— Степушка! Родненький! Что ж они, изверги, наделали!
Она голосила, прижимая его голову к груди. Ее лицо было заплаканным, а волосы растрепанные.
— Тише, тише, — сказал я, пытаясь оторвать ее от Степана. — Дай хоть я гляну, что там у него.
Она нехотя отстранилась. Я осторожно осмотрел рану. Вроде не смертельно. Просто рассечение. Жить будет, если, конечно, череп не проломлен. Хотя, парень-то крепкий.
В этот момент в мельницу ввалилась толпа. Старейшины, мужики, бабы, даже дети — все лезли и галдели. Не протолкнуться.
— А ну-ка всем выйти! — рявкнул я. — Затопчете все следы! Кому говорят!
Народ, как ни странно, послушался.
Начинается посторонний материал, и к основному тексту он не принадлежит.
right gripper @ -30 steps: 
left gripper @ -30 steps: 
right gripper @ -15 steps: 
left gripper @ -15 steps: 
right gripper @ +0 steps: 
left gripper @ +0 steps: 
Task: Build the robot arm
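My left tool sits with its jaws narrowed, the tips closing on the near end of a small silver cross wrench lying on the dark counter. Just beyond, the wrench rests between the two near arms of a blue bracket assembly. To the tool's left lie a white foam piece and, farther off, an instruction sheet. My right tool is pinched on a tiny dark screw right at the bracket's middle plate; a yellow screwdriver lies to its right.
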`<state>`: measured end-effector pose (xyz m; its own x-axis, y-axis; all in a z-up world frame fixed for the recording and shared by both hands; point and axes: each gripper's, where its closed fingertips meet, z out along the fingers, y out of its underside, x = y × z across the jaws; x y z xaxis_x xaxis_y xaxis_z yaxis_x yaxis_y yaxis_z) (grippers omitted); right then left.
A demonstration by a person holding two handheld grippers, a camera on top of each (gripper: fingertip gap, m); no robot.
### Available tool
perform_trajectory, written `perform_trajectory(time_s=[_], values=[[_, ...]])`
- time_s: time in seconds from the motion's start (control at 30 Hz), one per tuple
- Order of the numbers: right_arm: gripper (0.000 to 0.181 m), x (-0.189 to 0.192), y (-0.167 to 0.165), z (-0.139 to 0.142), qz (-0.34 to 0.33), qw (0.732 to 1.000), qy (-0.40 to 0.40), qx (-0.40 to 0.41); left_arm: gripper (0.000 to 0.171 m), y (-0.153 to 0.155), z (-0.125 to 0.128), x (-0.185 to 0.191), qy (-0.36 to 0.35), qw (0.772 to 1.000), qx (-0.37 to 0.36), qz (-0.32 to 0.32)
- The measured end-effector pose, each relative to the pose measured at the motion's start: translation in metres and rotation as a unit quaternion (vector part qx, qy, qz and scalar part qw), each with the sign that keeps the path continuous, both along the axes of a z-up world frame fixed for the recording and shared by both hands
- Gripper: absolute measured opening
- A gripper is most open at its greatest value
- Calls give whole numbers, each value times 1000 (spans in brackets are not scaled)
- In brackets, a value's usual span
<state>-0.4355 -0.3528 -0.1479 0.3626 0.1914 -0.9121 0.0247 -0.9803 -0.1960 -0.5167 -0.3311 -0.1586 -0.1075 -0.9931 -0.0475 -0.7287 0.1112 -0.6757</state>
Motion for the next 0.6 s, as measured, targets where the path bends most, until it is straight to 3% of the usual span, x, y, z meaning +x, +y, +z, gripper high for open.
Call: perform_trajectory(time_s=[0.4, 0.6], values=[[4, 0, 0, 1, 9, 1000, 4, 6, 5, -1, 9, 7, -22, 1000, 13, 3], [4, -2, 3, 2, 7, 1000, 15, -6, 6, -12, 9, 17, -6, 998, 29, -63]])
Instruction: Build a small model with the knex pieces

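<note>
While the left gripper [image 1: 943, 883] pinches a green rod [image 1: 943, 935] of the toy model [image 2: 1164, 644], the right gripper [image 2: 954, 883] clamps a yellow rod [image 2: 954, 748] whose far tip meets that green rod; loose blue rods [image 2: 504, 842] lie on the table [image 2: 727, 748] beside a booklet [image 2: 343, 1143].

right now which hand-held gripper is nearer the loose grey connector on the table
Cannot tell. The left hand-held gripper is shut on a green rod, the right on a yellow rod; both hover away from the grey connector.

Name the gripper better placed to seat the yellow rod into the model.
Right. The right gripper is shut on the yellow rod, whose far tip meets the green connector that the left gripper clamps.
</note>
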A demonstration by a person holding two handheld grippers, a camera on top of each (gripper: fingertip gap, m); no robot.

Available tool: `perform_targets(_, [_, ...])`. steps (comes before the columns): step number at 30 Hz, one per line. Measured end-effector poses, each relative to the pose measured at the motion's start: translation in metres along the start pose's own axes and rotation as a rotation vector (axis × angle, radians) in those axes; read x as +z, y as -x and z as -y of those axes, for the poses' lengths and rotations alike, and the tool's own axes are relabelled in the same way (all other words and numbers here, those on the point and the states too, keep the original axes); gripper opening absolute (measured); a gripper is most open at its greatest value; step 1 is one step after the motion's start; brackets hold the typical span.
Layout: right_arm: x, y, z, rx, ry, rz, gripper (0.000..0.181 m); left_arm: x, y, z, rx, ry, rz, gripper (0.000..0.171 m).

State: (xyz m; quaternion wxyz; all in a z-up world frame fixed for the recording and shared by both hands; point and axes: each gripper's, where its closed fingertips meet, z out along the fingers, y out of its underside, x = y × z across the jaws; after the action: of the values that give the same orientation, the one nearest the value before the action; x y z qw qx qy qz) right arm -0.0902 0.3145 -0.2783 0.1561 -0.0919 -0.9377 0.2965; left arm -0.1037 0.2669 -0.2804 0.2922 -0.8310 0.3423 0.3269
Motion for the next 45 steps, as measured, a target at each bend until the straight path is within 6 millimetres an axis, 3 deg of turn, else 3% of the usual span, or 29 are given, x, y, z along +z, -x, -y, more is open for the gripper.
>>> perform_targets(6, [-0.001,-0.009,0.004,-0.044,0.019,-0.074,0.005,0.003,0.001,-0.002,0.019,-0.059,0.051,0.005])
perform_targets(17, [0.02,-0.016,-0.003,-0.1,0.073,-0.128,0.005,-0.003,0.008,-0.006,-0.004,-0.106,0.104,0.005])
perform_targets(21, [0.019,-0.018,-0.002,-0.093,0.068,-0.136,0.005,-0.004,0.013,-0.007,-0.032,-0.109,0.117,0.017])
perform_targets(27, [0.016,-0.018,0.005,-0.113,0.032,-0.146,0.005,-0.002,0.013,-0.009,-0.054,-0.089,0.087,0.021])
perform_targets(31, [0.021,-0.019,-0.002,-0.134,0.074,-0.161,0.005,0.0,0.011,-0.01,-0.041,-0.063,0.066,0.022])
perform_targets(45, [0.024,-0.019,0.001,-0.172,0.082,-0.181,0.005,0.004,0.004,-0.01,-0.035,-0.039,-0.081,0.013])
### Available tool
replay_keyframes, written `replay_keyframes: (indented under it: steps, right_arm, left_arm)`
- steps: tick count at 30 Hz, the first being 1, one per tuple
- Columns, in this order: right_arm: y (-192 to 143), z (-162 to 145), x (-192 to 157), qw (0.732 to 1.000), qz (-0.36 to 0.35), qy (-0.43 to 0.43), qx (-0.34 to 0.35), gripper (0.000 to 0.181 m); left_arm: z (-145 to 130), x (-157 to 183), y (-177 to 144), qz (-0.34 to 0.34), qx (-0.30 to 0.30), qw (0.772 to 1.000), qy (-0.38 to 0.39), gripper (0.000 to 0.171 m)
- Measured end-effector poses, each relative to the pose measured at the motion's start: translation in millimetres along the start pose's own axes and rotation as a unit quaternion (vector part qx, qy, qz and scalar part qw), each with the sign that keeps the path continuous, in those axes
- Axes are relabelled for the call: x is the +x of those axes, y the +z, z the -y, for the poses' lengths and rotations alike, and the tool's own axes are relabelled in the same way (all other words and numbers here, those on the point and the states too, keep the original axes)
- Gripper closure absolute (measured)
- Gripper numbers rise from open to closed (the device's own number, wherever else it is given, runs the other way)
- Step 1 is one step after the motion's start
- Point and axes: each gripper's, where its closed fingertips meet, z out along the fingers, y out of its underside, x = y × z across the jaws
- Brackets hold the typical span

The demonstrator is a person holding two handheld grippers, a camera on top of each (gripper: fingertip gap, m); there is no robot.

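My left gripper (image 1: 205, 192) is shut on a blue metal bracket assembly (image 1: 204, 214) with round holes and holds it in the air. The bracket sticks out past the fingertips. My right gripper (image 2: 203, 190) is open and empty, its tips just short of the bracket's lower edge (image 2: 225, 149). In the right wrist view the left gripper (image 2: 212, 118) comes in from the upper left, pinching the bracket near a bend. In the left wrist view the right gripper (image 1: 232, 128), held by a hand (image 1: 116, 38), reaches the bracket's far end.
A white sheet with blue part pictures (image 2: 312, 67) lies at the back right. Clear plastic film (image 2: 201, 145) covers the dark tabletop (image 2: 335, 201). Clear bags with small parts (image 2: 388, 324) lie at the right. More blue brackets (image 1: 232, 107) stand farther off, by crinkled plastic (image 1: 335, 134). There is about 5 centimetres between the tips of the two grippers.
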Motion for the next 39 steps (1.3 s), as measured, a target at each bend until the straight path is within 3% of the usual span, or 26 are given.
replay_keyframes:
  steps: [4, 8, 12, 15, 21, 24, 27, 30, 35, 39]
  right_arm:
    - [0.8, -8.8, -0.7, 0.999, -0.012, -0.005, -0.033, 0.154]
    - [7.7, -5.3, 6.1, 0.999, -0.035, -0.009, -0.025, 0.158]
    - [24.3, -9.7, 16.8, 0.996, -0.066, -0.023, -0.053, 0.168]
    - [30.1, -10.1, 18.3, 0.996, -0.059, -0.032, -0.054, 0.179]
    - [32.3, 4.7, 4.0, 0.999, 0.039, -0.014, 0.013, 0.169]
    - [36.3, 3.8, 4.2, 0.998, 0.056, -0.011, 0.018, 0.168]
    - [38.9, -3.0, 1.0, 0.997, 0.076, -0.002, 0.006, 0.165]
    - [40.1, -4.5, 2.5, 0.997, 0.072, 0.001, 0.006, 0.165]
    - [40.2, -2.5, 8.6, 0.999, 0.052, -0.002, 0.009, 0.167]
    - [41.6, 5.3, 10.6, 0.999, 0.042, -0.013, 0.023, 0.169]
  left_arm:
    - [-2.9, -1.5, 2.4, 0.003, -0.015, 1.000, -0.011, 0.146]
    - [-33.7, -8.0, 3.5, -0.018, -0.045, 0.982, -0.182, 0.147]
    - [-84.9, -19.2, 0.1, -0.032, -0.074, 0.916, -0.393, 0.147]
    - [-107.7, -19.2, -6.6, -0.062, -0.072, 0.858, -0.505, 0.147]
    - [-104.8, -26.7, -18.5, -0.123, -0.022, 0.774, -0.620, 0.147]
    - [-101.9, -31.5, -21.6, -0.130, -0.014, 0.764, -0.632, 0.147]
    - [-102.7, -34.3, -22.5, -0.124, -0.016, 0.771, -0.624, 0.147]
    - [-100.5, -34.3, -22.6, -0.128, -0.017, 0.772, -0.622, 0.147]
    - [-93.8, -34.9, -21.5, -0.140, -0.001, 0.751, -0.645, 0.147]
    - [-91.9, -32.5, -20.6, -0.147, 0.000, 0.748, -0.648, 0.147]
Побурчали, конечно, но потихоньку выходили. Только старейшины остались из набежавшей толпы. Радомир хмурился. Видать, еще не отошел от новости о смерти мельника. Тихомир и Любомир тоже выглядели не ахти.
Когда последние зеваки покинули мельницу, я обернулся к оставшимся. Степа лежал на полу и тихо стонал. Девчонка гладила его по голове и шептала что-то успокаивающее.
— Как тебя звать-то? — спросил я ее.
— Милава, — всхлипнула она, не отрывая взгляда от Степана.
— Милава, значит… — пробормотал я. — Послушай, Милава, сейчас главное — не шуметь. Ты оставайся тут, а я пока пойду за помощью.
Она непонимающе уставилась на меня:
— Так ведь кого звать-то будешь, староста?
— Врача… в смысле, лекаря, — буркнул я.
Милава закивала. А потом замерла.
— Так я и есть лекарь, — растерянно прошептала девушка.
Я покосился на нее. Нормально? Это она — лекарь? И чего сидим тогда?
Видимо мой взгляд был очень красноречив, так как Милава ойкнула, подскочила и развела кипучую деятельность по оказанию первой медицинской помощи. Она кипятила воду, чтобы сделать какую-то настойку, искала ткань для перевязки. Очухалась девка.
— Уже лучше, — хмыкнул я.
В этот момент к нам подошел Добрыня. Вот уж кого я не ждал увидеть. Он смотрел на нас с каким-то странным выражением лица. Будто блох увидел.